Paris - Gila Lustiger ist eine scharfsinnige Beobachterin der französischen Gesellschaft. In ihrem 2016 erschienenen Buch «Erschütterung. Über den Terror» hat die 54-jährige Schriftstellerin über die Anschläge von Paris und deren Folgen geschrieben. Eine davon sei die Radikalisierung der Zivilgesellschaft, die zu den erschreckenden Wahlerfolgen der Rechtspopulistin Marine Le Pen geführt habe, sagt die Tochter des 2012 verstorbenen Historikers Arno Lustiger. Über das Frankreich von einst und heute spricht Gila Lustiger im Interview der Deutschen Presse-Agentur in Paris.

Frage: Die Rechtspopulistin Marine Le Pen geht am 7. Mai gegen den Parteilosen Emmanuel Macron in die Stichwahl. Macht Ihnen das Angst?
Antwort: Ich verfolge den Wahlkampf mit viel Sorge. Ich finde es beängstigend, wie sehr wir uns an den Umstand gewöhnt haben, dass die Front National fester Bestandteil der politischen Landschaft geworden ist.

Frage: Marine Le Pen war in den vergangenen Jahren bemüht, die Partei ideologisch harmloser wirken zu lassen. Im Wahlkampf hat sie jedoch die geschichtsrevisionistischen Ansichten ihres Vaters und Gründers der Front National, Jean-Marie Le Pen, wieder aufgegriffen. Wer ist für Sie Marine Le Pen?
Antwort: Man braucht nur ihr Programm anzuschauen, um festzustellen, dass sie das gleiche Gedankengut vertritt wie ihr Vater. Sie weist dieselbe DNA auf. Die Front National ist rassistisch, antisemitisch und leugnet den Holocaust.

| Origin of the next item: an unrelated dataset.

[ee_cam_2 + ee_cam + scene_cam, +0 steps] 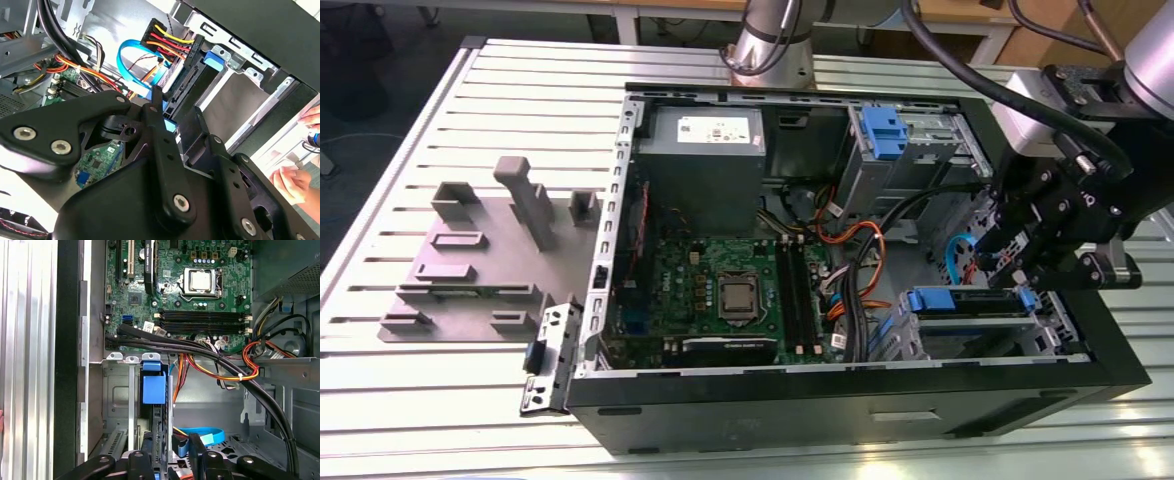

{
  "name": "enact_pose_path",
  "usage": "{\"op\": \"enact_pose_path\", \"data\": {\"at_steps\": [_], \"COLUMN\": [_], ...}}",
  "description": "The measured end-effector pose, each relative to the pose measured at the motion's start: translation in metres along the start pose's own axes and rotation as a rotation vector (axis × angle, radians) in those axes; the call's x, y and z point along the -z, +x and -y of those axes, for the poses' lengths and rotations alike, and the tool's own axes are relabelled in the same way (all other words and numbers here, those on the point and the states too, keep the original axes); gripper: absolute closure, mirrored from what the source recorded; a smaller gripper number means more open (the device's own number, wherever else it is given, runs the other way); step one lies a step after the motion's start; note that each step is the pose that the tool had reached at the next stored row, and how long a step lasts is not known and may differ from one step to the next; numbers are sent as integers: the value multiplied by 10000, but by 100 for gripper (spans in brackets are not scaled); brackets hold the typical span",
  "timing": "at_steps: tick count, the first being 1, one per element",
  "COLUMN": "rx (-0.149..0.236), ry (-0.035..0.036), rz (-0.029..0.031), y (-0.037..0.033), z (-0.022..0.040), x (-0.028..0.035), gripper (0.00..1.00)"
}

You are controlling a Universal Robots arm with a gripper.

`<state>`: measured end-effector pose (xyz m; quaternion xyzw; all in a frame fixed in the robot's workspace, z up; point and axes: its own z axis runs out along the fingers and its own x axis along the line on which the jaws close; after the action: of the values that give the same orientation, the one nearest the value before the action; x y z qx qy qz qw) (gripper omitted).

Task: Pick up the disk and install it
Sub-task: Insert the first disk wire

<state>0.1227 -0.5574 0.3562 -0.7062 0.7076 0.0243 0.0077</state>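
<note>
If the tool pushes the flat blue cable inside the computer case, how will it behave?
The blue cable probably flexes easily, since it lies in a loose curve. Thin and flat, it likely weighs little and would give way when pushed.

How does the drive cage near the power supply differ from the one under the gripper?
The cage near the power supply stands apart from the gripper; the other cage sits just under it. The first cage's blue clip looks tall and narrow, the other cage's short and wide. Both are grey metal.
</note>
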Motion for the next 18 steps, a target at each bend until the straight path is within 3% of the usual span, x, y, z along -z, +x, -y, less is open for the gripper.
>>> {"op": "enact_pose_path", "data": {"at_steps": [7, 18], "rx": [0, 2], "ry": [0, 17], "rz": [-3, -3], "y": [0, 22], "z": [0, -3], "x": [0, -6], "gripper": [84, 84]}}
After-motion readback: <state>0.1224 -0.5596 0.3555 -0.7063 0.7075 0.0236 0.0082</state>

Frage: Marine Le Pen ist mit mehr als 21 Prozent in den zweiten Wahlgang gekommen. Laut Umfragen könnte sie in der Stichwahl am 7. Mai auf über 40 Prozent kommen. Wie erklären Sie sich ihre Popularität?
Antwort: Durch die große Unzufriedenheit. Viele ihrer Wähler sind Jugendliche und Arbeiter. Die Front National ist zu einer Arbeiterpartei geworden. Sie bedient die Ängste dieser Wähler, die sich in den anderen Parteien nicht mehr vertreten sehen. Zudem ist die Ausgrenzung in Frankreich ein großes Problem geworden.

Frage: Sie leben seit über 30 Jahren in Frankreich. Wie hat sich das Land für Sie verändert?
Antwort: Ich bin zu einer Zeit nach Frankreich gekommen, in der der Begriff «Black, blanc, beur» (schwarz, weiß, arabisch) in aller Munde war. Damit hat Frankreich nicht ohne Stolz seine Multiethnizität hervorgehoben. Ich kenne keinen Politiker mehr, der darin noch ein Vorbild sieht und die damit verbundenen Werte verteidigt. Heute reden alle über Sicherheit, Wirtschaftskrise und Globalisierung.

Frage: Wollen Sie damit sagen, dass Frankreich kein Einwanderungsland mehr ist?
Antwort: Nein, natürlich nicht. Schaut man sich das Straßenbild an, sieht man immer noch Menschen unterschiedlicher Hautfarben und Sprachen. Aber heute glaubt niemand mehr an den multikulturellen Slogan «Black, blanc, beur». Dieses Ideal ist vorbei.

ZUR PERSON: Gila Lustiger wurde am 27. April 1963 in Frankfurt am Main geboren. 1981 ging sie zum Studium der Germanistik und Komparatistik nach Jerusalem. Zeitgleich war sie in Tel Aviv Lektorin für Deutsche Literatur und Kinderliteratur. 1987 zog sie nach Paris, wo die Schriftstellerin noch heute lebt. Sie hat zahlreiche Romane veröffentlicht, darunter «Die Bestandsaufnahme», «Die Schuld der anderen» und «Erschütterungen. Über den Terror».